The shackles have an attachment point on each individual component to connect them to a lanyard which can be securely fastened to something or someone, a tool belt the rigger is wearing, etc.
The disc on the nut that enables tethering rotates independently from the nut itself, thereby not coiling the attached lanyard.
The Green Pin Catch Shackle is supplied without any wiring so every user can choose their preferred method of securing the products.
Solar electric air crane
As wind turbines for electricity generation grow taller and are moving further away from the coast, the industry looks for ways to ensure safety and improve efficiency.

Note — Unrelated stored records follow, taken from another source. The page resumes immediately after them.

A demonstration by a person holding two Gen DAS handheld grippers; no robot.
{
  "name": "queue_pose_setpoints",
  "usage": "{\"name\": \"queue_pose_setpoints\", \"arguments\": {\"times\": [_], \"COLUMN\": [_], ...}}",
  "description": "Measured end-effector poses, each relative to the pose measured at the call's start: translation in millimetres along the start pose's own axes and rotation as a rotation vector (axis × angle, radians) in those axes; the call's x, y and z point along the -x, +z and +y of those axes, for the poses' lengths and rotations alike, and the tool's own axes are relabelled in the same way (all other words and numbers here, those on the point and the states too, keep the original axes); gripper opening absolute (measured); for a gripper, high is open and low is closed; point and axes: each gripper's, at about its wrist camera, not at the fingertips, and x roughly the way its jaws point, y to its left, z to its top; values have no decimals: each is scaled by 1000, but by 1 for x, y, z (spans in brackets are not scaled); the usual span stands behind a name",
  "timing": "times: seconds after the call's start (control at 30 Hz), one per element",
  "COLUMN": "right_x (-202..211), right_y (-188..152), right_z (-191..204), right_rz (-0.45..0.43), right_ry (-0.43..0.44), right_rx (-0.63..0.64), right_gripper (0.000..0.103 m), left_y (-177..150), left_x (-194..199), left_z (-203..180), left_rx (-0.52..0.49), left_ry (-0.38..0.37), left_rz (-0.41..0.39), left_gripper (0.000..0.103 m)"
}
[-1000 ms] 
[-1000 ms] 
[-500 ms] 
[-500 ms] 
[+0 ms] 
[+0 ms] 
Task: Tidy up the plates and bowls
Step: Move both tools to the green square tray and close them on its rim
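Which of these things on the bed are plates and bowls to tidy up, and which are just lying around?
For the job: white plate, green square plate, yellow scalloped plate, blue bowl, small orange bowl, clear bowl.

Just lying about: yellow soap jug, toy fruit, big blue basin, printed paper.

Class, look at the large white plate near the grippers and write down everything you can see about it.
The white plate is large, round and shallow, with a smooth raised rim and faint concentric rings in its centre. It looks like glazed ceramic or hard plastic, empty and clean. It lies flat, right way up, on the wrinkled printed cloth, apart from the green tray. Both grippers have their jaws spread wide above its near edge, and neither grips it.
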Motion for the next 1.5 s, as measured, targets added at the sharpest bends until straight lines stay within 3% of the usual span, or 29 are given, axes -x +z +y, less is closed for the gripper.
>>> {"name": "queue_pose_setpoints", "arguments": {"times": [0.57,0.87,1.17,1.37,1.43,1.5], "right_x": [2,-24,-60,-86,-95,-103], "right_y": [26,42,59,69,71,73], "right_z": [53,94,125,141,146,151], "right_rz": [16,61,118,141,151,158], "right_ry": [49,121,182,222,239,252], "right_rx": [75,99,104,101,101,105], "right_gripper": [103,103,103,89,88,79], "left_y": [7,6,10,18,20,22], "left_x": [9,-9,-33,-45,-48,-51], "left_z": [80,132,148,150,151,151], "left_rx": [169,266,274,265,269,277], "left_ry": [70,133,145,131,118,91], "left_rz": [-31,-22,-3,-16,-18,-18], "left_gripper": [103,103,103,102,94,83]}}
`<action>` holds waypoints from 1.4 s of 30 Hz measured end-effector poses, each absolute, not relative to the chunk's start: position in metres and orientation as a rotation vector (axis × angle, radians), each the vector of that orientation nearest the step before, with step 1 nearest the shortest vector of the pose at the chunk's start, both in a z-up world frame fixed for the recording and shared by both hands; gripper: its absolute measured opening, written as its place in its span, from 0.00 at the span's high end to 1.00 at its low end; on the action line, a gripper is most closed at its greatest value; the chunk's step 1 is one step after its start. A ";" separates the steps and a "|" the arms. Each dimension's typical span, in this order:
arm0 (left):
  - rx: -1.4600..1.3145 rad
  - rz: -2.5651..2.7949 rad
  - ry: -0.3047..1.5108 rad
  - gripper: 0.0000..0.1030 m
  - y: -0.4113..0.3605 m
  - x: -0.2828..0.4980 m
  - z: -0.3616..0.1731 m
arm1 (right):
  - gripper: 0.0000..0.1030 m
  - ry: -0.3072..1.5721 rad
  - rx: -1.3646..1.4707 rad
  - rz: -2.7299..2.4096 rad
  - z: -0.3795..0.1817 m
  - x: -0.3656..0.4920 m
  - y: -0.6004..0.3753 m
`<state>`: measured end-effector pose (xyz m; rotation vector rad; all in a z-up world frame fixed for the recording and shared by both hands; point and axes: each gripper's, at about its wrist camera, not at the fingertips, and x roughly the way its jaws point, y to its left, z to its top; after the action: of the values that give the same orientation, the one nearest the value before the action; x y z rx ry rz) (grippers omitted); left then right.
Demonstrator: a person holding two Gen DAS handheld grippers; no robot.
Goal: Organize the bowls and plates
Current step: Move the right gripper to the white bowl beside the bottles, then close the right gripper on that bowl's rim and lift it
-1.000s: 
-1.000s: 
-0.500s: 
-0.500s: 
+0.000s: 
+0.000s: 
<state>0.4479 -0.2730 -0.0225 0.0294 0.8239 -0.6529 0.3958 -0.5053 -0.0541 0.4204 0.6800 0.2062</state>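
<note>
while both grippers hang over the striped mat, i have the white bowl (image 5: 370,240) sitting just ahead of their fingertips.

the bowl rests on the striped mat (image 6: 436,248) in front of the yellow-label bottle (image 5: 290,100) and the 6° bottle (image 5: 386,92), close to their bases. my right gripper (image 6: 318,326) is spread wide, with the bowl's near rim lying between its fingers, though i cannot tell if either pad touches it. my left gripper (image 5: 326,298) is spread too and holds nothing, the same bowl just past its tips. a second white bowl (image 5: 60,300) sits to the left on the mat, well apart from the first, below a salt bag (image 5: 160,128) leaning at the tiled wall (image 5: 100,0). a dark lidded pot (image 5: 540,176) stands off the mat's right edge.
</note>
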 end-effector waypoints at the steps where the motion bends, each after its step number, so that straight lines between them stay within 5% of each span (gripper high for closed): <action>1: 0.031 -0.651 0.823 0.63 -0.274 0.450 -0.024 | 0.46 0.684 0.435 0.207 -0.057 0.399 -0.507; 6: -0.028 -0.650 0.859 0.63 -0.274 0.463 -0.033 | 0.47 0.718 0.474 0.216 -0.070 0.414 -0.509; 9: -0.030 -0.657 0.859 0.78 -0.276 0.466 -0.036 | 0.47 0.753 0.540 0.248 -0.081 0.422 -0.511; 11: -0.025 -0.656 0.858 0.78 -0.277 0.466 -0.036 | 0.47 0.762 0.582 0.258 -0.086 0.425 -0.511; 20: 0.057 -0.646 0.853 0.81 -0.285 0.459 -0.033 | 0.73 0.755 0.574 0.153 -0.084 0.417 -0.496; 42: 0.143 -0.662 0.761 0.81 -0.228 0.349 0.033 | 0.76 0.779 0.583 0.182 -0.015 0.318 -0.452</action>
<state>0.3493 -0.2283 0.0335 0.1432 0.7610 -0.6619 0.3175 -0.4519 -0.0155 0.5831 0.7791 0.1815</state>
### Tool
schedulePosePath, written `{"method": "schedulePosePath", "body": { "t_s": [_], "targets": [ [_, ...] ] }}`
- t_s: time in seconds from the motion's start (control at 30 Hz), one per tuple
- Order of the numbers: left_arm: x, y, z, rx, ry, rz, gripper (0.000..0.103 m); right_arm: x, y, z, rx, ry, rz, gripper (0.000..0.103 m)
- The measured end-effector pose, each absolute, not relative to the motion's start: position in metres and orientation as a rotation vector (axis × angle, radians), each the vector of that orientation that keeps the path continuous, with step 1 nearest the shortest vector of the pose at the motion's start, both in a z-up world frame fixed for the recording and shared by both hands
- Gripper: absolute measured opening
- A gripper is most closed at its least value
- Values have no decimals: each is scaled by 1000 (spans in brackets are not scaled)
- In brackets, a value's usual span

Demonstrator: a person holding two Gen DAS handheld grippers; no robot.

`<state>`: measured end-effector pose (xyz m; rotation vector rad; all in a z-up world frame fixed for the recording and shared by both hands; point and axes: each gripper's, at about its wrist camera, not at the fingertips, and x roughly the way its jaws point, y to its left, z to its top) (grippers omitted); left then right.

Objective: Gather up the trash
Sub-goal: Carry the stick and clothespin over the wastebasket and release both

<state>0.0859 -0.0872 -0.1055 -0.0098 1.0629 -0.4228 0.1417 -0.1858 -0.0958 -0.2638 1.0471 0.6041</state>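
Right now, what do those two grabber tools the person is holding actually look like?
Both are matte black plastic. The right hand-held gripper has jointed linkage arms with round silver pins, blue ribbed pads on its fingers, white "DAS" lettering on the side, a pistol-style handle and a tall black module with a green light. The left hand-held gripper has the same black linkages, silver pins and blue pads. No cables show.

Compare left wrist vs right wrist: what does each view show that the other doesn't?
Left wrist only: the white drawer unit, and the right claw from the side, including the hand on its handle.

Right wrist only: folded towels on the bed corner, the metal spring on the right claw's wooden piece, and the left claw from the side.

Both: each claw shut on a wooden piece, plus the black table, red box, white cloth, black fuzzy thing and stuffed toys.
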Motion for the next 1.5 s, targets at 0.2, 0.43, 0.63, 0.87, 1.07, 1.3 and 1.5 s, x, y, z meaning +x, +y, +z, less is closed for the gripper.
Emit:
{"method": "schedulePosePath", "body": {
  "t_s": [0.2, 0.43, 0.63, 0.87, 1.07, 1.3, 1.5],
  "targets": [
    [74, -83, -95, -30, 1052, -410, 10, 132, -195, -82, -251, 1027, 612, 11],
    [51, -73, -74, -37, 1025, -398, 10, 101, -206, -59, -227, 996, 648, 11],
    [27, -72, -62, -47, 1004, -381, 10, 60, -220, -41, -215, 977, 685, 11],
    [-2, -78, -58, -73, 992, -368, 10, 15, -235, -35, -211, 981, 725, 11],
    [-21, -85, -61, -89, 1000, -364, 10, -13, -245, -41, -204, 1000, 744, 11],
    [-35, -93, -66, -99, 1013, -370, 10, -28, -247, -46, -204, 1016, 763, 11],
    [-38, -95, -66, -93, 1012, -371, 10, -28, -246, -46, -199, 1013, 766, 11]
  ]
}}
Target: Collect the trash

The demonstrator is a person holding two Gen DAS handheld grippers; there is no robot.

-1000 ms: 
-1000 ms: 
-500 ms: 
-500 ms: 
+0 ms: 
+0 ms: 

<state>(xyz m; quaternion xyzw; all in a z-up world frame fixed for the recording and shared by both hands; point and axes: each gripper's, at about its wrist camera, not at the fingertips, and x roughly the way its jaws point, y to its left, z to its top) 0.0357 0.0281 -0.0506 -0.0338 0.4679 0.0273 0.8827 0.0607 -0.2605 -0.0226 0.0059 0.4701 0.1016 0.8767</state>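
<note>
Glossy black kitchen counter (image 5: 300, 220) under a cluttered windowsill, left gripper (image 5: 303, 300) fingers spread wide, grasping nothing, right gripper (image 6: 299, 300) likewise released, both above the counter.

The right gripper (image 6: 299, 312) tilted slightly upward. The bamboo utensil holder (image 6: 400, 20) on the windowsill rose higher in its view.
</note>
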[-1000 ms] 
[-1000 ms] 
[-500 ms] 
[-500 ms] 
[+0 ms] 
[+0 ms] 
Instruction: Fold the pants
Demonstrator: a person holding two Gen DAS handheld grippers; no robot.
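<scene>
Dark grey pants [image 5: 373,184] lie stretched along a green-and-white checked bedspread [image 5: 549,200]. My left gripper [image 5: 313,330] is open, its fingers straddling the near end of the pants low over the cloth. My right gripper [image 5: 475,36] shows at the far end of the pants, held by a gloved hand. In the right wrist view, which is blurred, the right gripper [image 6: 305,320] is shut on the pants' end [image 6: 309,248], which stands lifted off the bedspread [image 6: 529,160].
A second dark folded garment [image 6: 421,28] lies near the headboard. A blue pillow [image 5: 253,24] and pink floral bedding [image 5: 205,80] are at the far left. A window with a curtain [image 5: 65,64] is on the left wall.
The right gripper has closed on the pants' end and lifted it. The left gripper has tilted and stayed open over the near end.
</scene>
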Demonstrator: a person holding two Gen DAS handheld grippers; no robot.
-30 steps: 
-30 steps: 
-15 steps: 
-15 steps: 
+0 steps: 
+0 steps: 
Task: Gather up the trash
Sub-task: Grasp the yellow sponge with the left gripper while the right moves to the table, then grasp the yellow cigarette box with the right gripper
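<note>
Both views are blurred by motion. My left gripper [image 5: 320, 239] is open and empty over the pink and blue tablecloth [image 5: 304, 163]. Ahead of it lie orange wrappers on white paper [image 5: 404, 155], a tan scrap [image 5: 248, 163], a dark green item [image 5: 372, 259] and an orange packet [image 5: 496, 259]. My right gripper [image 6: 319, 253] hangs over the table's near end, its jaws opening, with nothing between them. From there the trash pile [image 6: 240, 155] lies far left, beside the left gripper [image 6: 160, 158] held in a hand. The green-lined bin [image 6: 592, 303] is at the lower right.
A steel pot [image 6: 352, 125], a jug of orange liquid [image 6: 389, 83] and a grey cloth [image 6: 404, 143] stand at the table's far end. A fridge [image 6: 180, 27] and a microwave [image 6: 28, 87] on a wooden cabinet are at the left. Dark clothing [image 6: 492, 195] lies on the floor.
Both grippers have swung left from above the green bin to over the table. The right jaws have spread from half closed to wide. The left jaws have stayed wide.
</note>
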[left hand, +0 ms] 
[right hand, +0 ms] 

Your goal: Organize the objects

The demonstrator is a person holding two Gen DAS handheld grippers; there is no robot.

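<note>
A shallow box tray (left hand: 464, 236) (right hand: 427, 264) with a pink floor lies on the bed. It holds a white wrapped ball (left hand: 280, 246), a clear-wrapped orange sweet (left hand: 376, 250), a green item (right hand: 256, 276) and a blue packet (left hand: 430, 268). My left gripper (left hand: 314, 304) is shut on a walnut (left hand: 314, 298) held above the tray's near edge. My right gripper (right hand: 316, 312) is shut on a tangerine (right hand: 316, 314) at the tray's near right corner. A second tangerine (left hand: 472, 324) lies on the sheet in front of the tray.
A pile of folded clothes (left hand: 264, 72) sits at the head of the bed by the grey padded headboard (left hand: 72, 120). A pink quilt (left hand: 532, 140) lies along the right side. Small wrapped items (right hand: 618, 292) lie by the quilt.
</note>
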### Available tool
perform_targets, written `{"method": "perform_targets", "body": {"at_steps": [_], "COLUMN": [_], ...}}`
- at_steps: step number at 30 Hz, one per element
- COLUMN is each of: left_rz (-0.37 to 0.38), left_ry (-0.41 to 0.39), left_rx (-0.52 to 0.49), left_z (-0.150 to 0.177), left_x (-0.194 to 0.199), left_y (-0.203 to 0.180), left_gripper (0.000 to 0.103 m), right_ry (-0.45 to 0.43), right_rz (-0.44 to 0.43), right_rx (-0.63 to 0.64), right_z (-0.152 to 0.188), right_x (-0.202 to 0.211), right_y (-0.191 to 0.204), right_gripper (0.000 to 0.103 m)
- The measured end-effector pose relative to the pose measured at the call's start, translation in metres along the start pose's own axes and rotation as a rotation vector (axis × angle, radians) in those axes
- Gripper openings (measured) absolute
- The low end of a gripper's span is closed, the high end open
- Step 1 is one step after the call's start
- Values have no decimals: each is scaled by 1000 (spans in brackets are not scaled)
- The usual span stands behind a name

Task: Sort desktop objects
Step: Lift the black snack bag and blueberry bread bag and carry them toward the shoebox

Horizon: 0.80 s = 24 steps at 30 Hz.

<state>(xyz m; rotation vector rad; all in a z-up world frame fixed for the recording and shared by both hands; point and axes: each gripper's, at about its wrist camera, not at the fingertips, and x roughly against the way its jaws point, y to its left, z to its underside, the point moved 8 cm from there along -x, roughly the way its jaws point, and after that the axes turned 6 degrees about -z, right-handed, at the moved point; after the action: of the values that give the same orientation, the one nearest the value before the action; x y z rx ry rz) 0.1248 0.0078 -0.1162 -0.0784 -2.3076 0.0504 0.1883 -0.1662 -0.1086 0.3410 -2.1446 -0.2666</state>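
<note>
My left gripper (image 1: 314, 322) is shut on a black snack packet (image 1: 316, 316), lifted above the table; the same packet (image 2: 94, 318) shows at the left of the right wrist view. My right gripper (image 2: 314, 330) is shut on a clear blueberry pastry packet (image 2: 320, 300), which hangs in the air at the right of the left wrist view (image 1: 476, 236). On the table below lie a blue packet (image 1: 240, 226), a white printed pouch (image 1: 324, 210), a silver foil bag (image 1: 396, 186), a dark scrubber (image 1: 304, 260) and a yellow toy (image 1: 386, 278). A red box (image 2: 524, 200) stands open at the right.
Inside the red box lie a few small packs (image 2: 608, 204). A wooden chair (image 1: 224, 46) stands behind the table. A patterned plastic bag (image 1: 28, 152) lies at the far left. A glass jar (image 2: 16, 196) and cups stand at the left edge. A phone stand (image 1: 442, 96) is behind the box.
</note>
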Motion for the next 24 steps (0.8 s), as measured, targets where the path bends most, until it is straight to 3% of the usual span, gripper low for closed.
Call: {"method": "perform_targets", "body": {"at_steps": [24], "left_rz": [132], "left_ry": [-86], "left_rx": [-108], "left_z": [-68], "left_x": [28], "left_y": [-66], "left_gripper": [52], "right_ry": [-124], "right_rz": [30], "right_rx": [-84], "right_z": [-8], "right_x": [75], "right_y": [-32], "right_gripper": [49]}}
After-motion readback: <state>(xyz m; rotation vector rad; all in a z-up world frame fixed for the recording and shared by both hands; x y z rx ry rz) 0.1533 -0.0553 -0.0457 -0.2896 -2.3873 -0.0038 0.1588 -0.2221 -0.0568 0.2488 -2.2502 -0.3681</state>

Mammoet’s wind innovation challenge aims to find solutions for safe and efficient load transfer between two floating vessels, and methods to reduce the cost of wind turbine maintenance.
Earlier in 2022 the final of the 5th offshore wind innovation challenge showcased two such options – the SkyLifter and Seaqualize. SkyLifter is a solar electric air crane that can vertically lift payloads, up to 250 tonnes, beyond the technical limits of the largest helicopters.
Comprising a lenticular aerostat and an underslung pod, it is a lighter than air vessel designed to remain in a geo-stationary position with minimal energy expenditure.
Should the idea fly the weight considerations and its eight load suspension lines will make for some interesting solutions below the hook.
The Seaqualize Delta is a hook-suspended unit that turns a standard heavy lifting crane into a high-performance active heave-compensated crane.
It allows operations such as floating transition piece installations, feeder barge lifts of delicate components such as turbine nacelles, and even transfers from feeder barge to floating heavy lift vessel to take place more reliably.
During feeder barge operations it can offer more than 80 per cent higher workability during winter months, vastly extending the envelopes during which work can take place, and so keeping expensive specialist vessels busy.
Rated for 600 tonnes, its full passive load control ensures smooth motion with no accidental lift-offs or re-hits, resulting in a more productive and safer workplace.
Continuing development of below the hook devices can only lead to better lifting work, and with the ongoing implementation of automation, safety on site should only continue to improve.